2. Consumption challenges associated with increasing populations and per capita ecological footprints leading to overpopulation and population migration; desertification (the exhaustion of arable farmland and its transformation into desert); deforestation; the depletion of non-renewable resources; the exhaustion of renewable resources, especially the freshwater crisis and collapse of global fisheries; plus air, soil and water contamination of all sorts.

3. Security challenges of expanding dimensions including food insecurity, water insecurity, and inequality destabilizing nations and regions; the rise of failed states; religious fundamentalism and terrorism; regional arms races especially in south and east Asia; and nuclear proliferation.

This is the matrix, three tiers of challenges, inter-related to varying degrees and all of them civilizationally based.   We pollute too much, we consume too much, we fight too much.  This is fueled by the way we, as a species, are ordered - locally, nationally, globally.
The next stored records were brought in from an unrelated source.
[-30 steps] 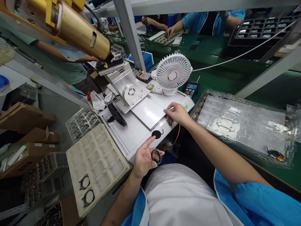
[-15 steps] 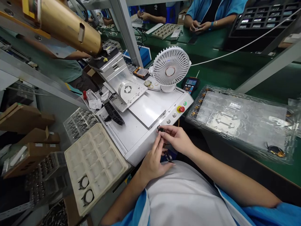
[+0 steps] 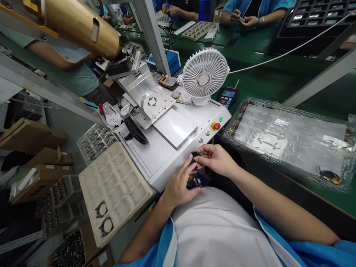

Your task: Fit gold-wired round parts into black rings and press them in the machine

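In front of my belly, a round black watch part point(image 3: 195, 156) sits between the fingertips of both hands. My right hand point(image 3: 218, 160) pinches it from the right with thumb and fingers. The fingers of my left hand point(image 3: 180, 185) press against its left and lower side. Below it, a dark ring-shaped watch case point(image 3: 197, 180) shows by the left palm; how it is held is partly hidden. Two similar ring-shaped cases point(image 3: 106, 226) lie in pockets of a cream tray point(image 3: 130, 211) to the left.
A white machine base point(image 3: 167, 174) with a red stop button point(image 3: 216, 126) stands ahead, carrying a metal fixture point(image 3: 155, 105) and a white fan point(image 3: 204, 76). A gold cylinder point(image 3: 83, 29) hangs upper left. Clear plastic trays point(image 3: 292, 148) lie right. A co-worker's hands point(image 3: 244, 20) are across the bench.
The black part has turned so more of its round face shows, and my fingers have shifted around it. The whole view has moved slightly. The co-worker's hands opposite have lifted and parted.
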Action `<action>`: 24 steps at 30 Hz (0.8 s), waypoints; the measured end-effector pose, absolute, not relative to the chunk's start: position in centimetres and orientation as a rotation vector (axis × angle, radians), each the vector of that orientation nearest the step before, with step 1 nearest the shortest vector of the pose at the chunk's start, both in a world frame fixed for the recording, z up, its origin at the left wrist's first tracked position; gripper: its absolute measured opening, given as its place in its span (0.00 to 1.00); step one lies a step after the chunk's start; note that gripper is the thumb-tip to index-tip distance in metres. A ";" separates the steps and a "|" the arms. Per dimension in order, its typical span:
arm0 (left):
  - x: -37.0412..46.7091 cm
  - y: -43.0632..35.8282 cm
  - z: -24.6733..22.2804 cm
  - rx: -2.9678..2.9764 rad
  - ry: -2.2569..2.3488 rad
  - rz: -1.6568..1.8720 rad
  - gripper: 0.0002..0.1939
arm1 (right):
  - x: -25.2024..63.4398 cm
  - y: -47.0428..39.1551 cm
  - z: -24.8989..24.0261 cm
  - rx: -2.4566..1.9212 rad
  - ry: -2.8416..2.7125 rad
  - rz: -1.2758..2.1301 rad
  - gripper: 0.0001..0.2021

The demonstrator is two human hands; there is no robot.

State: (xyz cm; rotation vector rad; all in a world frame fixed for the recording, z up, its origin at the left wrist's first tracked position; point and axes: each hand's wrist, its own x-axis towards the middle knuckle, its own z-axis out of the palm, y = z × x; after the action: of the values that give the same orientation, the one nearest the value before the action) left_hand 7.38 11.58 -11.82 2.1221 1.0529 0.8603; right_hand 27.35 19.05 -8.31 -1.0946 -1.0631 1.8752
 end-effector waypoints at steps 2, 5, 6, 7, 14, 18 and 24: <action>7.2 11.9 -11.5 2.222 1.097 0.779 0.47 | 27.5 19.1 -8.5 -1.087 -1.031 1.930 0.24; 6.9 12.3 -10.9 2.278 1.103 0.723 0.45 | 27.4 19.0 -9.0 -1.101 -0.946 1.934 0.25; 6.9 12.3 -10.9 2.248 1.091 0.735 0.45 | 27.4 19.0 -9.1 -1.107 -0.915 1.927 0.25; 6.8 12.4 -10.9 2.185 1.077 0.777 0.44 | 27.3 18.9 -9.1 -1.110 -0.886 1.926 0.24; 7.4 12.4 -12.4 1.290 0.919 1.380 0.26 | 26.9 17.9 -8.3 -1.089 -0.860 2.009 0.21; 7.8 12.4 -13.2 1.087 0.873 1.449 0.28 | 25.8 16.8 -7.3 -1.058 -0.780 2.114 0.22; 7.9 12.3 -13.6 1.088 0.865 1.459 0.31 | 24.6 15.6 -6.7 -1.046 -0.851 1.955 0.18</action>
State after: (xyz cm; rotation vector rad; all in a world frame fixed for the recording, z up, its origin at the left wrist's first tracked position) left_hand 7.94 12.31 -13.56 1.0880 0.8650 1.4591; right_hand 24.60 15.56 -6.73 -1.0461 -0.8508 1.9548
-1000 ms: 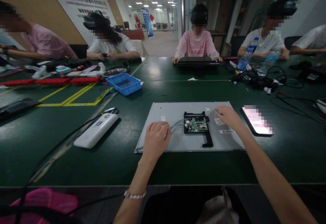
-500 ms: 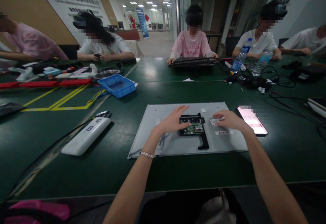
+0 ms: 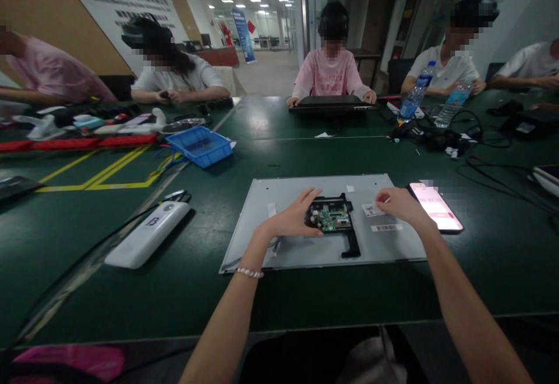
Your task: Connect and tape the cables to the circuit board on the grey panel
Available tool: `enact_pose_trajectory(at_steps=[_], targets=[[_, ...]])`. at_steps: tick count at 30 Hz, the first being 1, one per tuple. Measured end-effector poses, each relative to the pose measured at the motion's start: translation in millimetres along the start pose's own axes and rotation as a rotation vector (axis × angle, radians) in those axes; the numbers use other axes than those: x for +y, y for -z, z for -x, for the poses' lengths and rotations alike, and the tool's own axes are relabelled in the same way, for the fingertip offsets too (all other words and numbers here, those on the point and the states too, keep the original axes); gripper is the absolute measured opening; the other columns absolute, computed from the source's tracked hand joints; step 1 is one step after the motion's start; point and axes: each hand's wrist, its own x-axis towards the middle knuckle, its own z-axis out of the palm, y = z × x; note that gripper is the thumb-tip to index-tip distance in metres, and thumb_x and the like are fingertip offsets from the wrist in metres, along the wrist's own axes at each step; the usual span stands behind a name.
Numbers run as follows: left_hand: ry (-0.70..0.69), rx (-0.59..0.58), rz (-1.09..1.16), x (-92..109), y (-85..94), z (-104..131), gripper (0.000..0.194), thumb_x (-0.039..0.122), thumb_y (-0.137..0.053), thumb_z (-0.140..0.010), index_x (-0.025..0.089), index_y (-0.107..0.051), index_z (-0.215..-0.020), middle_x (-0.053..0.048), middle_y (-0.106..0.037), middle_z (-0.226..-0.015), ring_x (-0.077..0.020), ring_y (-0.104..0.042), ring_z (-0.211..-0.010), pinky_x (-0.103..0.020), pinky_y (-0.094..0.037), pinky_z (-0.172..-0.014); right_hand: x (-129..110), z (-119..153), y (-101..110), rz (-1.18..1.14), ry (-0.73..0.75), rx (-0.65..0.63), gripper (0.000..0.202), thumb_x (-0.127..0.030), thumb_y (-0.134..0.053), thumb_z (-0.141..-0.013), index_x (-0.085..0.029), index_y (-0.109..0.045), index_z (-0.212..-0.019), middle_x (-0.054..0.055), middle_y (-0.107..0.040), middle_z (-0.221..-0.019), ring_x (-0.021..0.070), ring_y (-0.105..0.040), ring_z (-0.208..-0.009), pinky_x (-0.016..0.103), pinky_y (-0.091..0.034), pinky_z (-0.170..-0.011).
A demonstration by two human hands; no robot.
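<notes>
A grey flat panel (image 3: pixel 292 253) lies on the table before me, with a black bracket (image 3: pixel 351 243) and a green circuit board (image 3: pixel 334 220) on it. My left hand (image 3: pixel 290 216) spans the board's left side, fingers stretched toward the bracket's upper edge and thumb near its lower edge. Whether it presses on them I cannot tell. At the panel's right, my right hand (image 3: pixel 400 205) has its fingertips pinched at the edge of a white label (image 3: pixel 370 210). A thin pale sliver shows there, too small to name. Below sits a barcode sticker (image 3: pixel 386 228).
A lit phone (image 3: pixel 439 209) lies right of the panel, a white power bank (image 3: pixel 151 233) with cable at left. Behind are a blue tray (image 3: pixel 201 146), two bottles (image 3: pixel 414 96), tangled cables and a person holding a dark panel (image 3: pixel 332 105). Other people sit along the far side.
My left thumb has shifted down off the board to its lower edge. My right hand has moved slightly right, its fingers drawn into a pinch, uncovering more of the label.
</notes>
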Motion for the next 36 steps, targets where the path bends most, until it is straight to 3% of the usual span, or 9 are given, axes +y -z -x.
enact_pose_trajectory(at_steps=[6, 10, 12, 17, 22, 30, 36], targets=[[-0.029, 0.022, 0.04, -5.2, 2.5, 2.5, 0.108, 0.047, -0.07, -0.064, 0.022, -0.004, -0.146, -0.011, -0.008, -0.152, -0.0316, -0.015, -0.138, -0.046, -0.017, -0.113, -18.4, -15.7, 0.4, 0.116, 0.17, 0.169, 0.031, -0.027, -0.053, -0.081, -0.017, -0.062, -0.108, 0.01, -0.062, -0.109, 0.018, -0.062, -0.082, 0.031, -0.045, -0.078], [-0.026, 0.028, 0.043, -7.0, 2.1, 2.7, 0.107, 0.045, -0.07, -0.064, 0.022, -0.006, -0.145, -0.012, -0.017, -0.15, -0.0315, -0.022, -0.136, -0.048, -0.02, -0.112, -40.1, -35.4, 0.4, 0.238, 0.417, 0.093, 0.029, -0.023, -0.056, -0.081, -0.019, -0.062, -0.109, 0.009, -0.061, -0.113, 0.022, -0.057, -0.102, 0.032, -0.043, -0.085], [-0.03, 0.034, 0.038, -8.1, 1.3, 2.3, 0.106, 0.045, -0.071, -0.063, 0.022, -0.007, -0.145, -0.012, -0.018, -0.149, -0.0316, -0.023, -0.135, -0.048, -0.021, -0.111, -46.0, -43.4, -3.3, 0.31, 0.46, 0.035, 0.023, -0.021, -0.056, -0.081, -0.019, -0.065, -0.102, 0.009, -0.064, -0.108, 0.0222, -0.057, -0.101, 0.032, -0.043, -0.085], [-0.047, 0.049, 0.026, -9.8, -0.2, 1.8, 0.107, 0.043, -0.072, -0.063, 0.019, -0.008, -0.145, -0.013, -0.019, -0.149, -0.0302, -0.023, -0.135, -0.045, -0.021, -0.112, -49.2, -48.8, -15.4, 0.409, 0.377, 0.067, 0.024, -0.022, -0.045, -0.089, -0.018, -0.069, -0.09, 0.01, -0.068, -0.094, 0.022, -0.061, -0.09, 0.03, -0.043, -0.076], [-0.048, 0.049, 0.014, -11.8, -1.6, 1.2, 0.107, 0.043, -0.072, -0.063, 0.018, -0.008, -0.145, -0.014, -0.02, -0.148, -0.0302, -0.022, -0.136, -0.045, -0.02, -0.112, -66.1, -43.1, -18.8, 0.33, 0.334, 0.151, 0.029, -0.025, -0.04, -0.092, -0.018, -0.067, -0.099, 0.01, -0.068, -0.1, 0.0216, -0.061, -0.094, 0.029, -0.042, -0.078], [-0.046, 0.039, 0.013, -8.9, -1.3, -0.3, 0.108, 0.042, -0.072, -0.062, 0.017, -0.007, -0.144, -0.016, -0.017, -0.149, -0.0298, -0.018, -0.137, -0.046, -0.017, -0.113, -123.8, -41.2, -35.7, 0.346, 0.463, 0.045, 0.028, -0.021, -0.04, -0.091, -0.016, -0.067, -0.095, 0.012, -0.068, -0.097, 0.0224, -0.061, -0.093, 0.029, -0.041, -0.079], [-0.058, 0.048, 0.021, -9.4, -2.1, -0.1, 0.107, 0.043, -0.072, -0.061, 0.019, -0.008, -0.144, -0.015, -0.021, -0.148, -0.0313, -0.02, -0.136, -0.048, -0.019, -0.112, -134.3, -36.5, -43.9, 0.354, 0.442, 0.039, 0.028, -0.02, -0.038, -0.092, -0.015, -0.066, -0.094, 0.013, -0.067, -0.096, 0.0231, -0.061, -0.092, 0.029, -0.042, -0.076]])
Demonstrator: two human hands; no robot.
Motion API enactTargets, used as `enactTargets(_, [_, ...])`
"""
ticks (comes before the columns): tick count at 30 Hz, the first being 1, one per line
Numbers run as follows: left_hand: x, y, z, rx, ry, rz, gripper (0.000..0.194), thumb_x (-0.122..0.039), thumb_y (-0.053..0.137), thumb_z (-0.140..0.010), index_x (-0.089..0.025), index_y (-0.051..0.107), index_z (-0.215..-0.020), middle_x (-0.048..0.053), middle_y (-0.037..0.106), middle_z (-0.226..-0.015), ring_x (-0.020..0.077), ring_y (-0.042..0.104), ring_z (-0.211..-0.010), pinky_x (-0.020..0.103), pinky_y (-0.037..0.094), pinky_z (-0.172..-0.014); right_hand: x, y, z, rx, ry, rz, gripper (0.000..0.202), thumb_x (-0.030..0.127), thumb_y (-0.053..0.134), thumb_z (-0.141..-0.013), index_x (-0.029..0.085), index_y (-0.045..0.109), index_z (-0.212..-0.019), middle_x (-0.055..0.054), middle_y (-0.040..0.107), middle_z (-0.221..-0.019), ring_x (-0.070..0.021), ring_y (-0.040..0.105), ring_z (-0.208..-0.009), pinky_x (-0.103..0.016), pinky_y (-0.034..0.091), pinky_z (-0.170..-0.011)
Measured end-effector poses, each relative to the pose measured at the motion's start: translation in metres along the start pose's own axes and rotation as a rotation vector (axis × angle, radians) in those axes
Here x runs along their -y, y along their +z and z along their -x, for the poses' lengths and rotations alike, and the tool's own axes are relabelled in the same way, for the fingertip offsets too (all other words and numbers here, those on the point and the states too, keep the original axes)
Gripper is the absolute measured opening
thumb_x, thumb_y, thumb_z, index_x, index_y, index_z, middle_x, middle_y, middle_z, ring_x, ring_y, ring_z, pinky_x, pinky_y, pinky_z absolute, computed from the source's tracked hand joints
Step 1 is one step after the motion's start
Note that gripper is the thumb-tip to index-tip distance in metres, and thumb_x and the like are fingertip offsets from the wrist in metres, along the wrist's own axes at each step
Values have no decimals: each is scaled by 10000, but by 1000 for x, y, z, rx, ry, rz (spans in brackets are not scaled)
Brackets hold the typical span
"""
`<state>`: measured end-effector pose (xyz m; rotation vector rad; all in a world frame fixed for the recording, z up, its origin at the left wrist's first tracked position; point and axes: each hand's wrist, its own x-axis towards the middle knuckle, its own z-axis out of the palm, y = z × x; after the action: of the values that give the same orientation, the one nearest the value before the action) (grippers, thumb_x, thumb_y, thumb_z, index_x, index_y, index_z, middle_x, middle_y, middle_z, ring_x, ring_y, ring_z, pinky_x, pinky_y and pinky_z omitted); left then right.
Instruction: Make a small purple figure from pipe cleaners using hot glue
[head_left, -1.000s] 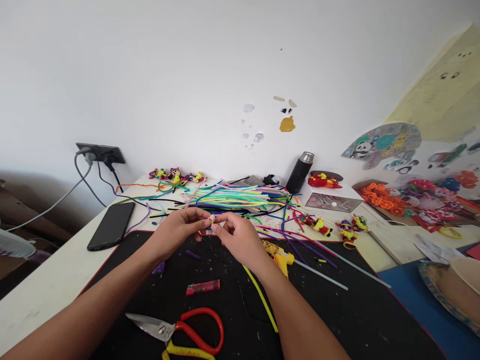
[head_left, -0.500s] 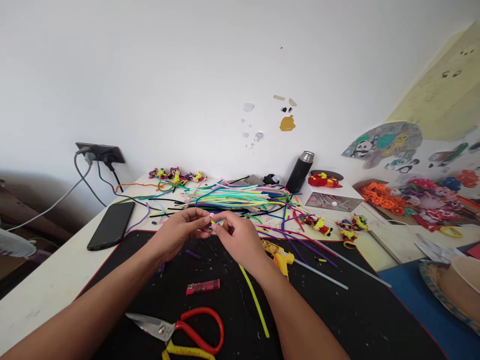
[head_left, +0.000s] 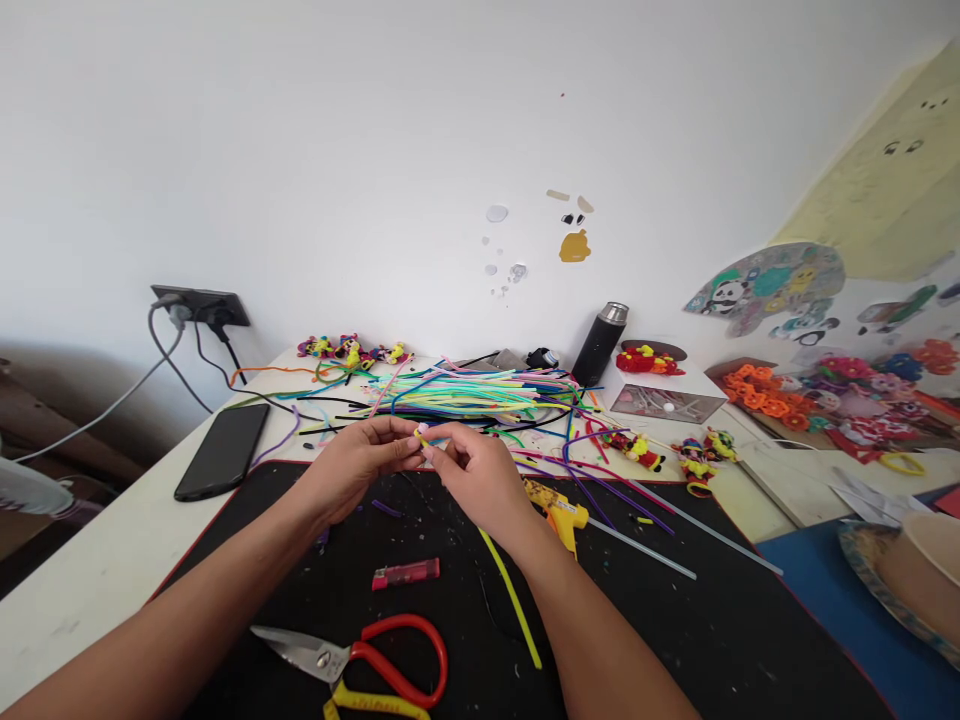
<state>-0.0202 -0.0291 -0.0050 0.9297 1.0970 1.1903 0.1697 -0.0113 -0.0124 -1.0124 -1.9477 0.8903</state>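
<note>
Above the black mat (head_left: 637, 620), my left hand (head_left: 367, 458) and my right hand (head_left: 480, 480) meet with their fingertips almost touching. My left thumb and forefinger pinch a small figure piece of yellow and pale pink pipe cleaner (head_left: 421, 432). The right fingertips close on its yellow part from the other side. Most of the piece is hidden by the fingers. A long yellow pipe cleaner (head_left: 511, 595) shows from under my right hand and runs down toward me; whether it joins the held piece is hidden.
Red-and-yellow scissors (head_left: 405, 650), a pink lighter (head_left: 406, 573) and a yellow glue gun (head_left: 559, 510) lie on the mat. Behind are a heap of coloured pipe cleaners (head_left: 480, 392) and a black flask (head_left: 598, 350). A phone (head_left: 223, 452) lies left; small figures (head_left: 696, 462) sit right.
The fingers have shifted slightly around the small piece, turning it so more yellow shows. The free end of the long yellow pipe cleaner has moved a little up and right.
</note>
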Motion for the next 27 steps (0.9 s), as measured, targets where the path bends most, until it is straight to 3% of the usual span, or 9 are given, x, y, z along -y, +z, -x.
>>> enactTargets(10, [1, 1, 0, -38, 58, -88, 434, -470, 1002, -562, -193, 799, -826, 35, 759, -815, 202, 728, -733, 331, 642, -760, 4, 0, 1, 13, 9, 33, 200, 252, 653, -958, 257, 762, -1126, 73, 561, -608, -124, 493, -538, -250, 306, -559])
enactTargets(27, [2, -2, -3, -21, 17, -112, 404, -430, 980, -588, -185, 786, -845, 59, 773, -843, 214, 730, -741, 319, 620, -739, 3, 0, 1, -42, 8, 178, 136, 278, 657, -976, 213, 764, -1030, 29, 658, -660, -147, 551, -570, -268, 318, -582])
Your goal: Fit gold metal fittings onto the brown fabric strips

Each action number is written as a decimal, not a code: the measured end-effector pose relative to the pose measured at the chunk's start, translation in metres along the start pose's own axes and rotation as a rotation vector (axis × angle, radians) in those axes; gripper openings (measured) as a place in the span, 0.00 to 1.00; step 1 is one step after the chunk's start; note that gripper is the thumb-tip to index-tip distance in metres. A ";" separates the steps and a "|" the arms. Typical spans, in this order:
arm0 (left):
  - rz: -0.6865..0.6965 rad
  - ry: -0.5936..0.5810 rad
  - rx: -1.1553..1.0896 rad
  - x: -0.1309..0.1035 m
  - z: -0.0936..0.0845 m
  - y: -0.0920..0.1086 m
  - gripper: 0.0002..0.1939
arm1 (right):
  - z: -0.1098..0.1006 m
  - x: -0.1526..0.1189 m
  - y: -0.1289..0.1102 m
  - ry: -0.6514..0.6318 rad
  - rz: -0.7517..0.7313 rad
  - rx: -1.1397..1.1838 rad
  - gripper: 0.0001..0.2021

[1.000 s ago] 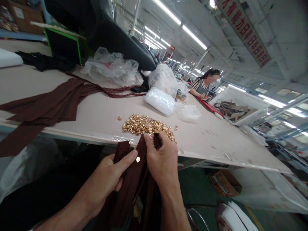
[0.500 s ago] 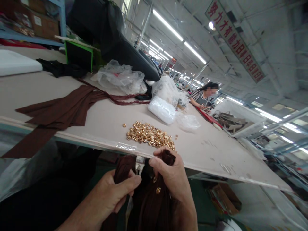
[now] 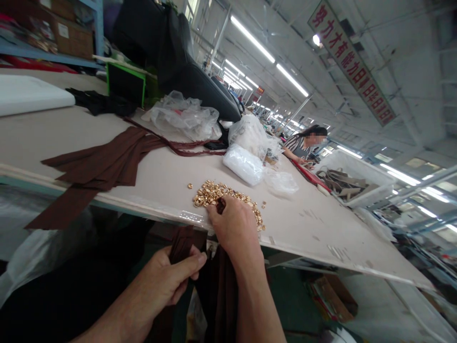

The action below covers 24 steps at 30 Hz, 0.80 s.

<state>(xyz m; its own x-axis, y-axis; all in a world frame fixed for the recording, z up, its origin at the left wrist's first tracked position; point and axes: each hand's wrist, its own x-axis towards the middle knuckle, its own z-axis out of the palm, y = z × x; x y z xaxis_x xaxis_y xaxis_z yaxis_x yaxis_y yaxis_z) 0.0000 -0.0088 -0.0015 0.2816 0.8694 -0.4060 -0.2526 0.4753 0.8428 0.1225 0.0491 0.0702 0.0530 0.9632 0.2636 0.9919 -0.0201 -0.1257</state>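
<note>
My left hand (image 3: 178, 274) is closed around a stack of brown strips (image 3: 181, 243), below the table's front edge. Over the near side of the pile of small gold metal pieces (image 3: 207, 190) is my right hand (image 3: 233, 221), its fingers curled round the bunched end of other brown strips (image 3: 226, 286) that hang down below the table. Its fingertips are at the pile; whether they pinch a gold piece is hidden. A small metal fixture (image 3: 211, 248) shows at the table edge between the hands.
On the table (image 3: 296, 228), more brown strips (image 3: 103, 162) lie at the left, partly over the edge. Clear plastic bags (image 3: 244, 164) are behind the gold pile. A person (image 3: 303, 143) works beyond, near a white bin (image 3: 374, 176) of straps. A cardboard box (image 3: 335, 297) sits below.
My right hand has moved up and forward from below the table edge to the gold pile, with the brown strips still in it. My left hand keeps its hold. The view has shifted slightly.
</note>
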 end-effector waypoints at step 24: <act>-0.040 -0.032 -0.118 -0.006 -0.007 -0.006 0.18 | 0.017 -0.084 0.042 0.232 -0.546 0.690 0.08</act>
<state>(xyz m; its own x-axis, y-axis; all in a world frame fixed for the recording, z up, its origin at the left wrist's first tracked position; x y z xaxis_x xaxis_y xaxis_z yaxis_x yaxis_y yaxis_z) -0.0070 -0.0155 -0.0068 0.3227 0.8456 -0.4253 -0.3475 0.5238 0.7777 0.1575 -0.0284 0.0267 -0.3077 0.7124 0.6307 0.6006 0.6596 -0.4519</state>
We need to get off this carnival ride even as it is increasing in speed.   There are solutions but they tend to elicit the self-fulfilling prophetic "over my dead body" responses.  If you insist.

The argument is well made by Tim Flannery in "Here on Earth" and others that mankind is at a epochal juncture at which, over the coming generation or two, we will choose a wonderful future for our species and the planet or the potential ruin of our civilization.

We can either decide to constitute our civilization to meet the circumstances that confront us, that we cannot change, or we cling to the modes of organization that have brought us to this point and may lead to our destruction.

As an aside, one of the theories of why, in this vast universe with potentially billions of habitable, earth-like planets, we have not received any visitors holds that civilizations inevitably evolve into instruments of self-destruction.  It's an interesting theory and one that should not be lightly dismissed because, even though it is theoretical, it offers guidance into how we might ensure our own intelligent life doesn't self-extinguish.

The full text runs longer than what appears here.